## Instructions to follow
Your answer must hold only the lines below from the line containing "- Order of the" through the line containing "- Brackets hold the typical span", each reproduced exactly.

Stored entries
----------
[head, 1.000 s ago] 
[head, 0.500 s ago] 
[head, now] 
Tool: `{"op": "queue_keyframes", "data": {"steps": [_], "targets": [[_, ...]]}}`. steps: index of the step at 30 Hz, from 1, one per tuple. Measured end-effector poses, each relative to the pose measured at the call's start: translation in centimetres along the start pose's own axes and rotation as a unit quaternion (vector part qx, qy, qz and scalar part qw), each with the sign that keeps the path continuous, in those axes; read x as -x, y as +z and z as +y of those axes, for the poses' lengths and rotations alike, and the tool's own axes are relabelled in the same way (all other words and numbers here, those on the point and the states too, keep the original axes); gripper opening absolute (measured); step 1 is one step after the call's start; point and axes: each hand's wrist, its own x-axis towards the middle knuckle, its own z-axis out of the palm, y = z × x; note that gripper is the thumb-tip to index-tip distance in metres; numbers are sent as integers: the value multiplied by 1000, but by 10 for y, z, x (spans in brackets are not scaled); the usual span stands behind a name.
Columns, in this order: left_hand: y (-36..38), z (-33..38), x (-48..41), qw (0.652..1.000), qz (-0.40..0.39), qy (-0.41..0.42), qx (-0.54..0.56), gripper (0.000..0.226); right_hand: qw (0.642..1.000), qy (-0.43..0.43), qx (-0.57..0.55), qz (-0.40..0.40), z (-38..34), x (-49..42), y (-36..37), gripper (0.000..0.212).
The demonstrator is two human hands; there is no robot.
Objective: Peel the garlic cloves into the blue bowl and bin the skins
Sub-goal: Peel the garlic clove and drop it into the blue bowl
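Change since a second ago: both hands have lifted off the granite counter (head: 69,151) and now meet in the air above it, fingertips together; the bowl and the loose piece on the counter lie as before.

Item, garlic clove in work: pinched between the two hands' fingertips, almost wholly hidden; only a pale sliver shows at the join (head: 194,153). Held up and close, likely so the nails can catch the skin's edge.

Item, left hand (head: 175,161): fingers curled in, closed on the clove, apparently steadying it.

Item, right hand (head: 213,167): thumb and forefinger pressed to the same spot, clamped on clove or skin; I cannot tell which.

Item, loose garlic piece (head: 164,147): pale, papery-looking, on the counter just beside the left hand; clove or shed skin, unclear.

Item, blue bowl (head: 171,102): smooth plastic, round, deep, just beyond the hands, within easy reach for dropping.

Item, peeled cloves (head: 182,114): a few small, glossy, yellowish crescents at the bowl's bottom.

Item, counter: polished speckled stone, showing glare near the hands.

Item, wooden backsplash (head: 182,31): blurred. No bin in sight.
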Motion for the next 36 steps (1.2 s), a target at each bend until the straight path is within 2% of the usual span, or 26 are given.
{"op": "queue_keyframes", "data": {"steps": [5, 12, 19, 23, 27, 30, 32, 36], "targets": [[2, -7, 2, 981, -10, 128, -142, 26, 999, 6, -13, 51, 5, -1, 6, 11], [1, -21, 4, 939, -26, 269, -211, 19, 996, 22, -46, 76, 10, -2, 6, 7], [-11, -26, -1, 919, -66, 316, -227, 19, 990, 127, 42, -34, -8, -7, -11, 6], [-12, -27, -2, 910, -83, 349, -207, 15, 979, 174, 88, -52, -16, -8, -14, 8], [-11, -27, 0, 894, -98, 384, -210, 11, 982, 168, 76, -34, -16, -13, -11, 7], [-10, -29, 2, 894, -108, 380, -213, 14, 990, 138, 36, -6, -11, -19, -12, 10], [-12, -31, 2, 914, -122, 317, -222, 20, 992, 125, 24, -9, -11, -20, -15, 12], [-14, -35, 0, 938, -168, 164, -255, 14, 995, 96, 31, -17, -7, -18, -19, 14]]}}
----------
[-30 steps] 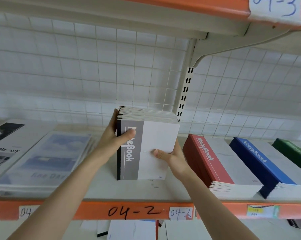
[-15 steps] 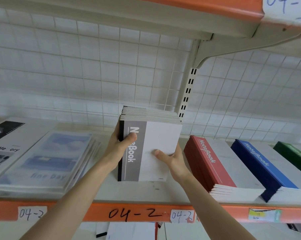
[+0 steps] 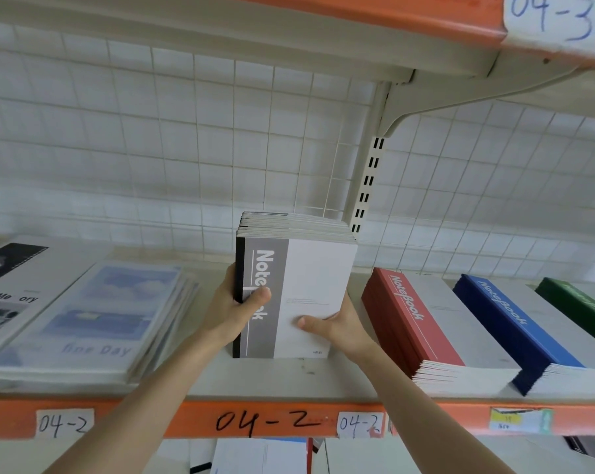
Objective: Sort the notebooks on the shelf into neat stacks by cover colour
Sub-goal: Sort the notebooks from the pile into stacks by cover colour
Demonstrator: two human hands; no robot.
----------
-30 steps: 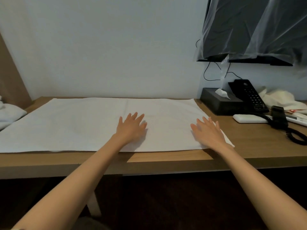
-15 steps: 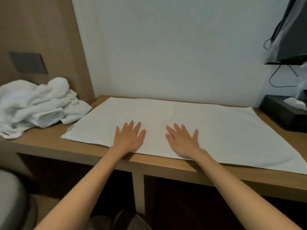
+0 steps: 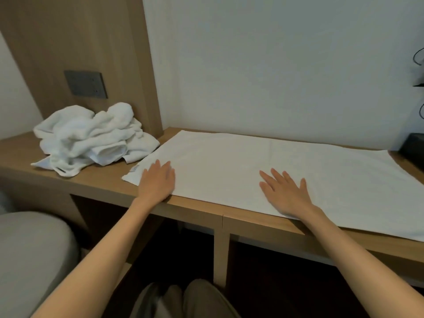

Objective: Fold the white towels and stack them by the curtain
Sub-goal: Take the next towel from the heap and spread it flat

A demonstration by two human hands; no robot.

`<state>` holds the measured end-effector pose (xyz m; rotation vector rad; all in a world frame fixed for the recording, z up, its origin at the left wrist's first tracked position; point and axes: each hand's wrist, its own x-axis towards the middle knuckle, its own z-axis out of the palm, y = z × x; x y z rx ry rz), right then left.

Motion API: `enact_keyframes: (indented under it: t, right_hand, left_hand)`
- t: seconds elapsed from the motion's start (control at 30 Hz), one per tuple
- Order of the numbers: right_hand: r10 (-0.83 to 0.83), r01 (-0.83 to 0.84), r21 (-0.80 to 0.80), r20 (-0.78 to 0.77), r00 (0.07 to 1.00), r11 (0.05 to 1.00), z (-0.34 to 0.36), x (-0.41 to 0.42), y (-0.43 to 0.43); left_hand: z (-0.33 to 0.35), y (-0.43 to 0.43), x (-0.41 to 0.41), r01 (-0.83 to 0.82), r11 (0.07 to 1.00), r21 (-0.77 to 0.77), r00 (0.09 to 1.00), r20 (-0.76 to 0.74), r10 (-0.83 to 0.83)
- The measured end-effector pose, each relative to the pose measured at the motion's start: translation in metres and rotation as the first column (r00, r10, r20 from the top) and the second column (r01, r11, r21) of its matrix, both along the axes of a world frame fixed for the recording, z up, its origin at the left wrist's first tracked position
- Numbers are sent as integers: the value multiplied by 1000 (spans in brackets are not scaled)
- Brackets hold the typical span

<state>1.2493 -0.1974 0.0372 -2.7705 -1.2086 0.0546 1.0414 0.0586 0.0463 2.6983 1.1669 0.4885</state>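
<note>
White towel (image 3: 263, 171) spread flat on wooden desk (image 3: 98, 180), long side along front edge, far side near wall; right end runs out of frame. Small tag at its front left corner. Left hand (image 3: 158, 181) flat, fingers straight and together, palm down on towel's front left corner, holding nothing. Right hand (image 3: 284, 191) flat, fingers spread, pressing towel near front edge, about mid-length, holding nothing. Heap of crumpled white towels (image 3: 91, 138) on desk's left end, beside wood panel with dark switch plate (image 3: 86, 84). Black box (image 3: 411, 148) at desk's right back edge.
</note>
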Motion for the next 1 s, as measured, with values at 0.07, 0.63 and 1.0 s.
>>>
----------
## Written response
- Order of the numbers: right_hand: r10 (-0.83 to 0.83), r01 (-0.83 to 0.84), r21 (-0.80 to 0.80), r20 (-0.78 to 0.77), r00 (0.07 to 1.00), r11 (0.05 to 1.00), z (-0.34 to 0.36), x (-0.41 to 0.42), y (-0.43 to 0.43); left_hand: z (-0.33 to 0.35), y (-0.43 to 0.43), x (-0.41 to 0.41), r01 (-0.83 to 0.82), r11 (0.07 to 1.00), r21 (-0.77 to 0.77), r00 (0.09 to 1.00), r20 (-0.76 to 0.74), r10 (-0.83 to 0.83)
- The measured end-effector pose, each relative to the pose measured at the motion's start: translation in metres and rotation as the first column (r00, r10, r20 from the top) and the second column (r01, r11, r21) of its matrix, both along the axes of a world frame fixed for the recording, z up, its origin at the left wrist's first tracked position
- Numbers are sent as integers: the value multiplied by 1000 (spans in brackets are not scaled)
- Brackets hold the typical span

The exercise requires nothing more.